Please output the listing that follows exactly, but keep all images out.

--*--

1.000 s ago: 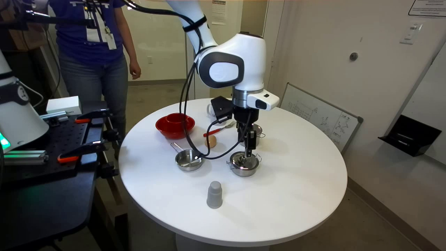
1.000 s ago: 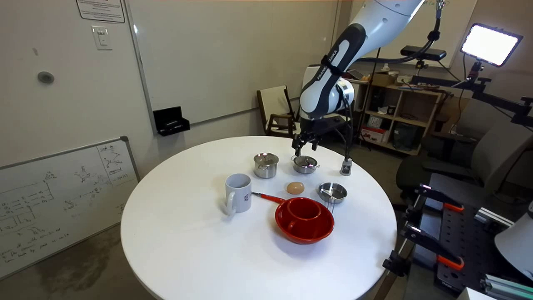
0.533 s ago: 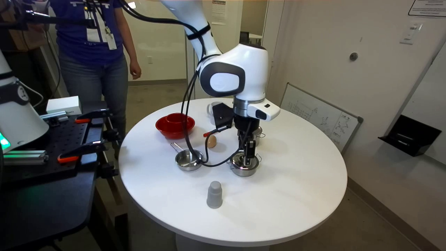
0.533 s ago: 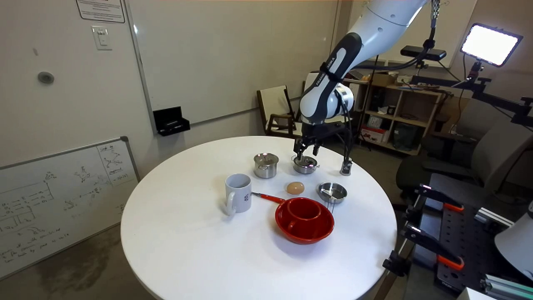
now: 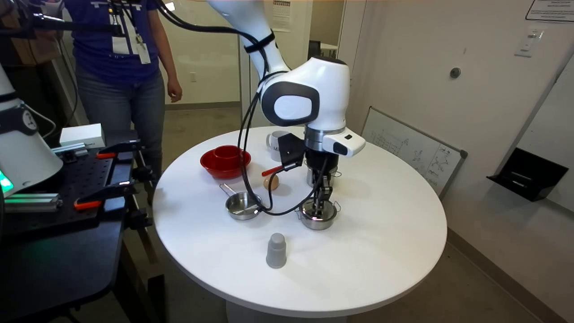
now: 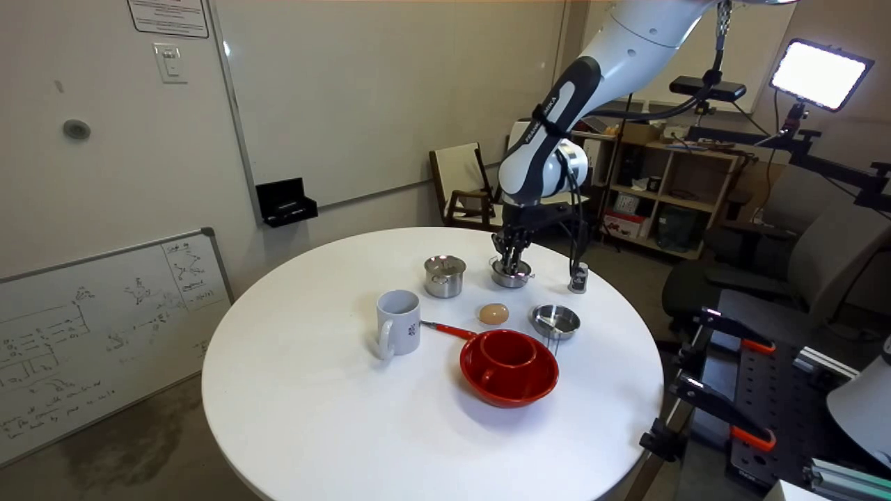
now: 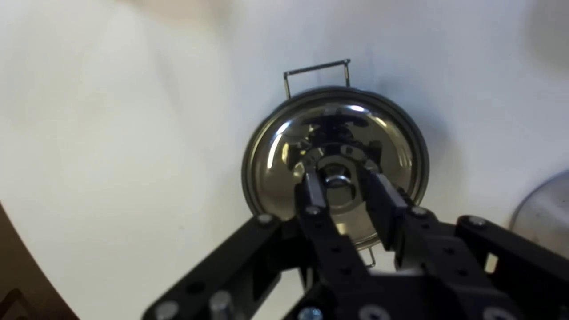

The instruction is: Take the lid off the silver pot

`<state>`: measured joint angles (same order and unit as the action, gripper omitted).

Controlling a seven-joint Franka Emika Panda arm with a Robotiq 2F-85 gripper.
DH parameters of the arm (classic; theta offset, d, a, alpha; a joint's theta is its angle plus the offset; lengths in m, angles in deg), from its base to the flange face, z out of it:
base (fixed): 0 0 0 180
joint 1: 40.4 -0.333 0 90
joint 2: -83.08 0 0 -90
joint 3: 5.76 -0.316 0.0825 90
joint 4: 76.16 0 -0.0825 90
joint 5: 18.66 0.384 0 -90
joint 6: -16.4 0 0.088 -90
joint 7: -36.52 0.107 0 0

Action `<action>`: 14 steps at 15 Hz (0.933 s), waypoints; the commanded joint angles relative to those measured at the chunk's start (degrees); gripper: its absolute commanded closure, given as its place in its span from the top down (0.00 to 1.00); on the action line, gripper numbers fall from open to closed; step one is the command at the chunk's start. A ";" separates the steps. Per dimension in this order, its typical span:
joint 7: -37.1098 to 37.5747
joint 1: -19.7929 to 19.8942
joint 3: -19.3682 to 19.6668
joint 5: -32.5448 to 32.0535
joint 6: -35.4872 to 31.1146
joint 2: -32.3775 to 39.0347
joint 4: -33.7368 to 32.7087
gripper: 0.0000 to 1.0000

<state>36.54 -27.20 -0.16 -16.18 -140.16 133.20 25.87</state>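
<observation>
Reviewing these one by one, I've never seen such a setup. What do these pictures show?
The machine is a single white robot arm ending in black jaws. Both exterior views are shot from outside it, from different places; the wrist view looks down from just above the jaws. On the round white table are a low silver pot under its lid, a taller silver pot, a silver pan, a grey tapered object, a white mug, a brown egg, a red-handled utensil, and a red bowl with a red cup inside. The jaws stand on either side of the lid's knob; whether they grip it, I cannot tell.
</observation>
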 commanded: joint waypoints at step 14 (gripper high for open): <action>0.69 -1.07 0.82 0.31 -1.11 -5.68 3.88 0.05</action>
<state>36.58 -27.15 -0.15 -15.99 -140.53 131.85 25.85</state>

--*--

◆ Solution:
1.000 s ago: 
1.000 s ago: 
0.533 s ago: 
0.533 s ago: 
now: 
now: 
now: 

The instruction is: Take the lid off the silver pot

`<state>`: measured joint angles (same order and unit as the action, gripper omitted).

Controlling a seven-joint Franka Emika Panda arm with a Robotiq 2F-85 gripper.
DH parameters of the arm (classic; theta offset, d, a, alpha; a joint's theta is its angle plus the offset; lengths in m, angles in deg), from its base to the flange face, z out of it:
base (fixed): 0 0 0 180
joint 1: 40.4 -0.333 0 90
joint 2: -83.08 0 0 -90
joint 3: 5.76 -0.316 0.0825 90
joint 4: 76.16 0 -0.0825 90
joint 5: 18.66 0.384 0 -90
joint 6: -16.4 0 0.088 -90
joint 7: -36.52 0.107 0 0

Action `<action>`: 14 steps at 15 Hz (0.933 s), waypoints; the commanded joint angles relative to those measured at the chunk's start (degrees); gripper: its absolute commanded closure, given as its place in its span from the top down (0.00 to 1.00); on the action line, gripper numbers fall from open to closed; step one is the command at the chunk's start. A ";" separates the steps. Per dimension in this order, its typical span:
joint 7: -37.1098 to 37.5747
joint 1: -19.7929 to 19.8942
joint 3: -19.3682 to 19.6668
joint 5: -32.5448 to 32.0535
joint 6: -35.4872 to 31.1146
joint 2: -32.3775 to 39.0347
joint 4: -33.7368 to 32.7087
gripper: 0.0000 to 1.0000

<state>36.54 -27.20 -0.16 -16.18 -140.16 133.20 25.87</state>
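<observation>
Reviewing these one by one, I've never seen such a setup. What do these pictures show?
The machine is a single white robot arm ending in black jaws. Both exterior views are shot from outside it, from different places; the wrist view looks down from just above the jaws. On the round white table are a low silver pot under its lid, a taller silver pot, a silver pan, a grey tapered object, a white mug, a brown egg, a red-handled utensil, and a red bowl with a red cup inside. The jaws stand on either side of the lid's knob; whether they grip it, I cannot tell.
</observation>
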 commanded: joint waypoints at step 14 (gripper high for open): <action>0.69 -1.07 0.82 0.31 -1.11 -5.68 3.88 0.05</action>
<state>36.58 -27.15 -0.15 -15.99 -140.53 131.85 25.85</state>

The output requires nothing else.